Work instruction
The whole listing, apart from its images, should be restated word for word.

Exercise data
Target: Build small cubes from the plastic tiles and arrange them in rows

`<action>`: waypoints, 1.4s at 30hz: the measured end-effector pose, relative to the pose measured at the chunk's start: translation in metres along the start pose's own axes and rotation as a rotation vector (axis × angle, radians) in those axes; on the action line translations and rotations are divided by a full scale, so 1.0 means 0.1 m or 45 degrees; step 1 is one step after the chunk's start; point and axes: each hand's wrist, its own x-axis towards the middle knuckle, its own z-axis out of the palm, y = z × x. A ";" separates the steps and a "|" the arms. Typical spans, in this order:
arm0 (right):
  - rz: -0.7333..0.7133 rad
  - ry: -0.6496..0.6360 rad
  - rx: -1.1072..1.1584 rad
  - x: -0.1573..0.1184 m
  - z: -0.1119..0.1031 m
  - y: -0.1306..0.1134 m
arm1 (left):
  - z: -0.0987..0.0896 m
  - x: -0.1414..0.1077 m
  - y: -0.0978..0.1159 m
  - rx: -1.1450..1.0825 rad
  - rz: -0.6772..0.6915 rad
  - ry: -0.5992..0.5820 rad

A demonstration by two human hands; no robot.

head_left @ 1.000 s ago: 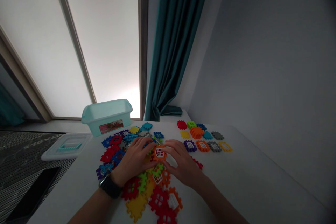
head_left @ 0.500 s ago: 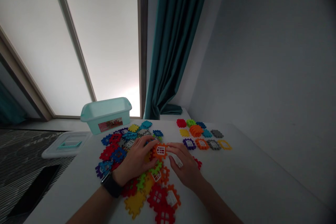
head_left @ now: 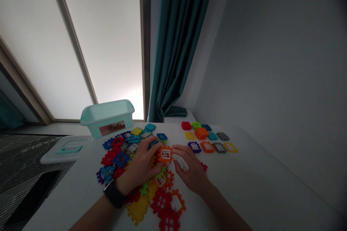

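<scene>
An orange square tile (head_left: 165,155) with notched edges and a white window insert is upright between my hands. My left hand (head_left: 142,160), with a dark watch on its wrist, curls round the tile's left side, index fingertip at its top corner. My right hand (head_left: 191,169) has its fingertips at the tile's right edge, with the thumb apart from the fingers. Below lie a green piece (head_left: 144,189), a yellow tile (head_left: 138,210) and red window tiles (head_left: 169,220). Part of a red piece (head_left: 204,166) shows behind my right hand.
A heap of red and blue tiles (head_left: 121,159) spreads left of my hands. Sorted tiles stand in rows at the back right, among them an orange stack (head_left: 201,133) and a yellow frame (head_left: 230,147). A mint bin (head_left: 112,115) and its lid (head_left: 65,153) are at the left.
The view has shifted slightly, so everything sits a little further left. Both hands keep nearly the same pose around the orange window tile.
</scene>
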 end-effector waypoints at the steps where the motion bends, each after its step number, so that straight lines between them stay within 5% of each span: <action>1: -0.006 -0.024 -0.005 -0.01 0.00 0.00 | 0.01 0.00 0.01 -0.019 -0.008 0.000; 22: -0.066 0.030 -0.069 -0.04 0.02 0.01 | 0.05 0.02 0.10 -0.386 -0.228 -0.073; 28: 0.134 0.192 0.068 0.01 0.01 0.01 | 0.04 0.05 0.06 -0.576 -0.279 -0.058; 32: 0.196 0.122 0.153 0.02 0.02 -0.02 | 0.02 0.07 0.07 -0.551 -0.276 -0.022; 42: 0.027 -0.031 0.088 -0.03 0.06 -0.04 | -0.02 0.11 0.08 -0.668 -0.372 0.012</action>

Task solution
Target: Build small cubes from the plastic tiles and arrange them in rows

`<action>`: waypoints, 1.4s at 30hz: the measured end-effector pose, relative to the pose measured at the chunk's start: translation in metres along the start pose's own axes and rotation as a rotation vector (axis × angle, radians) in those axes; on the action line translations and rotations are divided by a full scale, so 1.0 means 0.1 m or 45 degrees; step 1 is one step after the chunk's start; point and axes: each hand's wrist, its own x-axis towards the middle knuckle, its own z-axis out of the palm, y = z × x. A ";" separates the steps and a "|" the arms. Typical spans, in this order:
arm0 (right):
  - rz: -0.7333..0.7133 rad
  - ry: -0.6496..0.6360 rad
  - rx: -1.1072..1.1584 rad
  - x: -0.1573..0.1184 m
  - z: -0.1119..0.1031 m
  - y: -0.1306..0.1134 m
arm1 (left):
  - z: -0.0987..0.0896 m
  - x: -0.1414..0.1077 m
  - y: -0.0978..0.1159 m
  - rx: -1.1450..1.0825 rad
  - rz: -0.6772..0.6915 rad
  - ry: -0.5992..0.5820 rad

A demonstration by two human hands; no robot.

head_left @ 1.000 s ago: 
head_left @ 0.500 s ago: 
head_left @ now: 

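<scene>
An orange square tile (head_left: 165,155) with notched edges and a white window insert is upright between my hands. My left hand (head_left: 142,160), with a dark watch on its wrist, curls round the tile's left side, index fingertip at its top corner. My right hand (head_left: 191,169) has its fingertips at the tile's right edge, with the thumb apart from the fingers. Below lie a green piece (head_left: 144,189), a yellow tile (head_left: 138,210) and red window tiles (head_left: 169,220). Part of a red piece (head_left: 204,166) shows behind my right hand.
A heap of red and blue tiles (head_left: 121,159) spreads left of my hands. Sorted tiles stand in rows at the back right, among them an orange stack (head_left: 201,133) and a yellow frame (head_left: 230,147). A mint bin (head_left: 112,115) and its lid (head_left: 65,153) are at the left.
The view has shifted slightly, so everything sits a little further left. Both hands keep nearly the same pose around the orange window tile.
</scene>
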 end-effector waypoints at the steps where the motion bends, each after its step number, so that straight lines between them stay within 5% of each span: <action>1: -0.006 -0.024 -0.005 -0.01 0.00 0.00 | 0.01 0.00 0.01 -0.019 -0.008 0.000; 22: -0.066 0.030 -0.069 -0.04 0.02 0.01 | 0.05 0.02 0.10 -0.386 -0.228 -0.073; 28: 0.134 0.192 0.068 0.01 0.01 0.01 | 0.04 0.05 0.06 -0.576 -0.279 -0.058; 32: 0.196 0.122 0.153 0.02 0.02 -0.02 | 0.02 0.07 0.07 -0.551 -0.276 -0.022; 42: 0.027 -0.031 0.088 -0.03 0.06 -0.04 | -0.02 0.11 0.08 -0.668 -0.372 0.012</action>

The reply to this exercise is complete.